Lutte contre le Covid-19 à Dunkerque : pour le professeur Gilles Pialoux, il s'agit "de mesures locales alors que l'incendie est largement allumé"
Dans le Dunkerquois, les maires de l'agglomération proposent de renforcer les mesures sanitaires pour contenir l'épidémie de coronavirus. Mais pour le professeur Gilles Pialoux, chef du service des maladies infectieuses et tropicales de l'hôpital Tenon à Paris, il s'agit "de mesures locales alors que l'incendie est largement allumé".
Le ministre de la Santé Olivier Véran se rendra mercredi 24 février, à Dunkerque où l'on recense 900 cas positifs au Covid-19 pour 100 000 habitants, un taux record. Les maires de l'agglomération proposent notamment d'augmenter les vaccinations, le port du masque obligatoire partout et l'interdiction totale de rassemblements. "Ce sont des mesures locales qui sont prises alors que l'incendie est largement allumé", a estimé ce mardi sur franceinfo le professeur Gilles Pialoux, chef du service des maladies infectieuses et tropicales de l'hôpital Tenon à Paris.
Franceinfo : La situation à l'hôpital de Dunkerque est très tendue. Est-ce important de prendre des mesures locales ?

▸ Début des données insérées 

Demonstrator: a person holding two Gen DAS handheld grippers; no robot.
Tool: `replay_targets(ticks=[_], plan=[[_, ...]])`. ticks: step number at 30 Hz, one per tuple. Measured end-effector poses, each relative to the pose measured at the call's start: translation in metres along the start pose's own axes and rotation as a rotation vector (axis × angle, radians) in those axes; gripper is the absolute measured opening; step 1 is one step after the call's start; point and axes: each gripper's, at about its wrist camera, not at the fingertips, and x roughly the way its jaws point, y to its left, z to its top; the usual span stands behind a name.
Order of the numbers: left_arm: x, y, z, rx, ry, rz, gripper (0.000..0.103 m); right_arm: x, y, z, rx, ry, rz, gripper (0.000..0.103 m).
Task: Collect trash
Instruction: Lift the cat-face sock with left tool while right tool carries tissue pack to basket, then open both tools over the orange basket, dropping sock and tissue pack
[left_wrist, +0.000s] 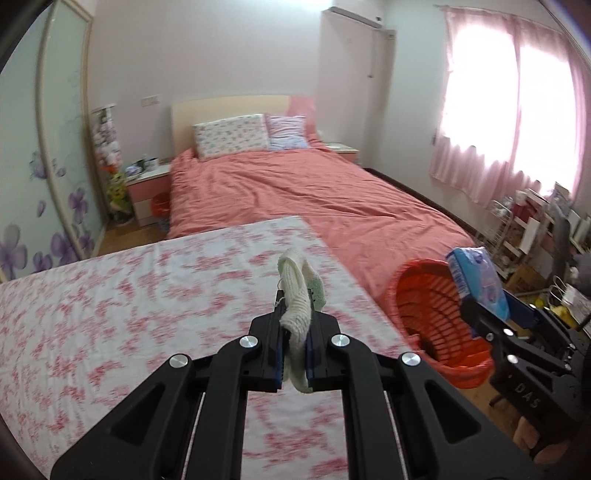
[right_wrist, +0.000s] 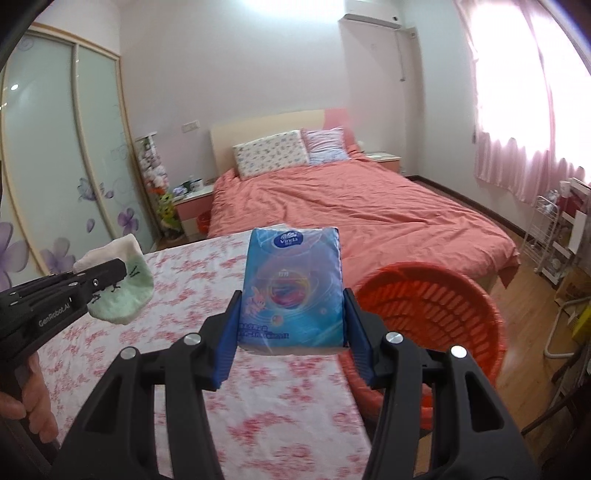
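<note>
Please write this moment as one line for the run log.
left claw: shut on sock | right claw: shut on tissue pack | orange basket: beside table, right of tissue pack

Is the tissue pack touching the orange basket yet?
Apart. The left wrist view shows the tissue pack held in the right gripper above the orange basket rim, with open space under it.

This was a home bedroom. Ahead of the tool stood a double bed (right_wrist: 354, 206) with a salmon duvet and two pillows (right_wrist: 273, 157), flanked by a nightstand (right_wrist: 194, 203). To its left was a flower-printed sliding wardrobe (right_wrist: 66, 155), to its right a pink-curtained window (right_wrist: 524, 103), with a wall air conditioner (right_wrist: 371, 16) above.
</note>
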Motion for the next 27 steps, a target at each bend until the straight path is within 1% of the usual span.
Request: replay_targets(ticks=[7,13,23,27], plan=[[0.024,-0.049,0.003,0.061,0.02,-0.088,0.009,-0.003,-0.054,-0.001,0.069,-0.013,-0.067,0.051],[0.045,-0.089,0.003,0.103,0.042,-0.161,0.009,0.0,-0.093,-0.002,0.12,-0.017,-0.108,0.051],[0.077,-0.138,0.002,0.15,0.089,-0.259,0.009,0.014,-0.142,-0.006,0.179,-0.017,-0.149,0.051],[0.091,-0.153,0.0,0.162,0.107,-0.277,0.009,0.022,-0.157,-0.005,0.203,-0.014,-0.158,0.051]])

Gilles Pialoux : Bien sûr. Ce sont des mesures locales qui sont prises alors que l'incendie est largement allumé. C'est moins le cas à Dunkerque, mais la situation dans les Alpes-Maritimes est préoccupante au moins depuis le mois de janvier. On est dans des mesures partielles parce qu'on a diabolisé le mot du confinement, donc toute la politique est organisée pour l'éviter, ce qui est une stratégie d'erreur. Les variants ont impulsé une vitesse tout à fait différente et ils rendent ces mesures salvatrices mais on voudrait des mesures préventives. La situation de la Moselle, de Dunkerque et des Alpes-Maritimes ne sera pas circonscrite. Ce sont des problématiques nationales.
Le maire de Dunkerque ne s'opposera pas à un reconfinement. Qu'en pensez-vous ?

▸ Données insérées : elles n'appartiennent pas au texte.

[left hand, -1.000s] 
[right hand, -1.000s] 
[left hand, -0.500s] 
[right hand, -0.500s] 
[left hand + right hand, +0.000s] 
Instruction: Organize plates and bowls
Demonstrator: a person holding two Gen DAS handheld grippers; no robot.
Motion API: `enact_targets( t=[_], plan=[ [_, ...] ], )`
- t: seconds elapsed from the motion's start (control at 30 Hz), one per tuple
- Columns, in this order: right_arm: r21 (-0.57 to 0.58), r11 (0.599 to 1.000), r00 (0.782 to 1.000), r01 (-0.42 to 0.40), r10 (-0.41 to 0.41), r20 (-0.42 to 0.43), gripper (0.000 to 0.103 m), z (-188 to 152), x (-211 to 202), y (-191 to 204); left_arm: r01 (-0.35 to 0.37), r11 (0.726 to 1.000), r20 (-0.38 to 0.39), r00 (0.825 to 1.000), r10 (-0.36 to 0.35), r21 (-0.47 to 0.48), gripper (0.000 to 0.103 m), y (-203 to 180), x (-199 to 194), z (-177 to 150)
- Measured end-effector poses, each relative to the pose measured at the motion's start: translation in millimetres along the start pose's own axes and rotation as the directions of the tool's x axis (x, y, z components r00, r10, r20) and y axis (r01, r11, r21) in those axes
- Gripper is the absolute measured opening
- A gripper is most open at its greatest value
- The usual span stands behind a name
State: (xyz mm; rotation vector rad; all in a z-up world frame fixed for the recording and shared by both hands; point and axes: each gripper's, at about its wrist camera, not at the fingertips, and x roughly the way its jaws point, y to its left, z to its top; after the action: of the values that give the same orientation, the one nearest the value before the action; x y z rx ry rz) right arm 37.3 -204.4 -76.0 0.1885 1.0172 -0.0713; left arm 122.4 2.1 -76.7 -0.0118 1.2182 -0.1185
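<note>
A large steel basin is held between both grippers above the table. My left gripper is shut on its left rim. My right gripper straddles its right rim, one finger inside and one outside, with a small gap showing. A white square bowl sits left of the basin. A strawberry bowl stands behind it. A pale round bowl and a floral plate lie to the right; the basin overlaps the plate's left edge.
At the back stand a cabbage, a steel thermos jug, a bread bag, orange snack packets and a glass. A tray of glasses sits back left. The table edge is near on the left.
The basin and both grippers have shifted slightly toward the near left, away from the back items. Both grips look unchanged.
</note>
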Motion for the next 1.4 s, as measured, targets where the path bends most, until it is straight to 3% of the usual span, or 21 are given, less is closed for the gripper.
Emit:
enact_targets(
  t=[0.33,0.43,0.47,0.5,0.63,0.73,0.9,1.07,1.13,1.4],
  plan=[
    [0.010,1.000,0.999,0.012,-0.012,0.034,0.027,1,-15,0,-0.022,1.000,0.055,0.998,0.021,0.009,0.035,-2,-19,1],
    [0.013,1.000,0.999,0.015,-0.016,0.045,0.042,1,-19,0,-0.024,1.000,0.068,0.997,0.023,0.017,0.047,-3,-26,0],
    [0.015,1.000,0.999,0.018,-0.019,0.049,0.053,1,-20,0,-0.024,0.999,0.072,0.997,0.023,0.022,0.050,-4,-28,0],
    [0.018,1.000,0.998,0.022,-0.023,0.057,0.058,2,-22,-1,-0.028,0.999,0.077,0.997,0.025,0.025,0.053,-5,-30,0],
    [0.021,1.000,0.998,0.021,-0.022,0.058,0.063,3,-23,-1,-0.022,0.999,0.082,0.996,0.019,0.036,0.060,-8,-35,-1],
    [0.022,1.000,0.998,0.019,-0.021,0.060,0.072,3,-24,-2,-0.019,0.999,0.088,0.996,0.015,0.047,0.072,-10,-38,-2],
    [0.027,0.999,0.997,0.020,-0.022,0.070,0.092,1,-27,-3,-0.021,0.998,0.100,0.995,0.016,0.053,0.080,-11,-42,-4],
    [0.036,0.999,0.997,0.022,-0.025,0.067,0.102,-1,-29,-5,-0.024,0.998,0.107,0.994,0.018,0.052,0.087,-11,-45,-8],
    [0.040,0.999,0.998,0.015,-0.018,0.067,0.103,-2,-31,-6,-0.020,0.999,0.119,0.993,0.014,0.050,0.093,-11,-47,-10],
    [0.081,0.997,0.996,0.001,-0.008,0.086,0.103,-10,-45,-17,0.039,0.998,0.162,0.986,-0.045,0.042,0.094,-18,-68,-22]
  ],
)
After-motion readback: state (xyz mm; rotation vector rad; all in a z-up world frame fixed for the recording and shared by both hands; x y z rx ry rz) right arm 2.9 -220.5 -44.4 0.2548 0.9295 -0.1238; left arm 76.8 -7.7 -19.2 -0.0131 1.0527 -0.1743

Le discours du maire de Dunkerque est extrêmement digne parce que c'est une façon de présenter à ses administrés un confinement qui ne s'appelle pas confinement puisque le mot est devenu antisocial. Mais ça ressemble beaucoup à un confinement qui ne s'appelle pas confinement. Il faut rappeler les situations de Melbourne, Auckland, où ils ont confiné pour quelques jours à partir de niveaux de circulation très inférieurs à ceux de la France. Je comprends l'hésitation parce que s'il y a confinement il faudra que cela soit pour plusieurs semaines, compte tenu du niveau de circulation du virus de base, et compte tenu des variants.

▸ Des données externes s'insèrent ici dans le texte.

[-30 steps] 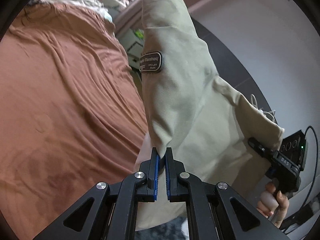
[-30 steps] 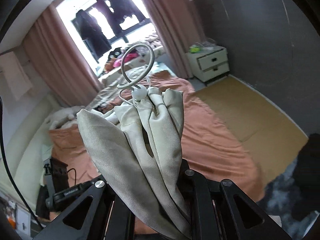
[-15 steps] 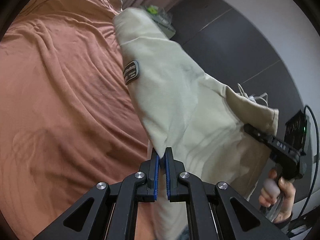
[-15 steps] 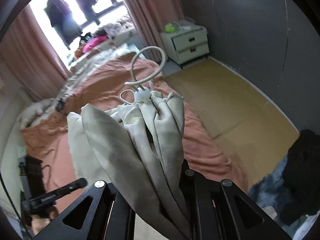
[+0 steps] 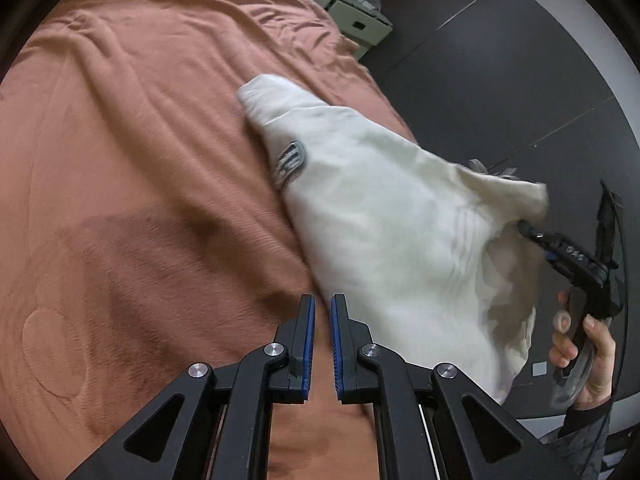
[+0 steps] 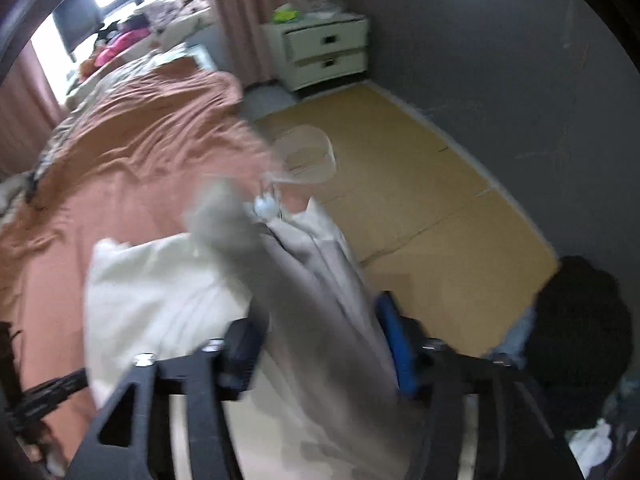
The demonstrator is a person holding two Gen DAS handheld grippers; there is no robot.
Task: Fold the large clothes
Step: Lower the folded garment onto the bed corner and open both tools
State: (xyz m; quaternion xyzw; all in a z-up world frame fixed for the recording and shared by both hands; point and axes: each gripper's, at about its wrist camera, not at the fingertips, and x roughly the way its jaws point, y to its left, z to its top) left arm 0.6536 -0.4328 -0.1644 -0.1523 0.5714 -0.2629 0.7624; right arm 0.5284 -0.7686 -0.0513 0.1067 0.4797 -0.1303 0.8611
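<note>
A large beige garment (image 5: 372, 216) with a dark oval patch (image 5: 290, 158) lies partly on the rust-brown bedspread (image 5: 120, 160), its right end lifted. It still hangs on a white hanger (image 6: 304, 160). My left gripper (image 5: 322, 312) has a narrow gap between its blue pads and holds nothing; the cloth passes just to its right. My right gripper (image 6: 316, 332) is blurred, its jaws spread with the garment's bunched collar (image 6: 312, 264) between them. The right gripper also shows in the left wrist view (image 5: 568, 248) at the garment's raised end.
A white bedside cabinet (image 6: 324, 52) stands by the pink curtain. A yellow floor mat (image 6: 420, 188) lies right of the bed. A dark heap of clothes (image 6: 576, 340) sits at the right. Dark grey wall behind.
The garment swung down from hanging upright onto the bed. My left gripper let go of its hem. My right gripper's jaws have spread apart around the collar.
</note>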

Il faudrait aussi des mesures dans les départements limitrophes ?
Si la situation se répète dans d'autres régions, comme l'Ile-de-France qui est sous tension, on ne va pas pouvoir multiplier comme ça des situations locales. Il y a un moment où ces situations seront tellement complexes et tendues que le règlement sera national.
En Bretagne, le député des Côtes-d'Armor Marc Le Fur demande un allègement des mesures. Est-ce que vous le comprenez ?
On l'entend, mais la situation est tellement tendue au niveau national qu'il me semble que c'est une erreur stratégique compte tenu des mouvements de population, des vacances qui sont en cours, d'alléger sans certitude. Les marqueurs qu'on utilise qui sont le taux de remplissage de la réanimation, le taux d'hospitalisations, sont des marqueurs tardifs et pour redescendre du niveau où on est à Dunkerque il va falloir des semaines.
Les mesures annoncées par le maire de Gravelines, port du masque partout sur le territoire dunkerquois et zéro rassemblement, sont-elles une bonne chose ?
Bien sûr, ce sont des mesures utiles mais le problème est de savoir si elles seront suffisantes. Il faut avoir des grands sites de dépistage et faire de la pédagogie locale pour que les gens se dépistent massivement. Il faut accrocher l'isolement et le tracing et le rétrotracing. Il faut regarder d'où vient la contamination pour comprendre les mécanismes de contamination. Cela nécessite que les Agences régionales de Santé aient suffisamment de personnes.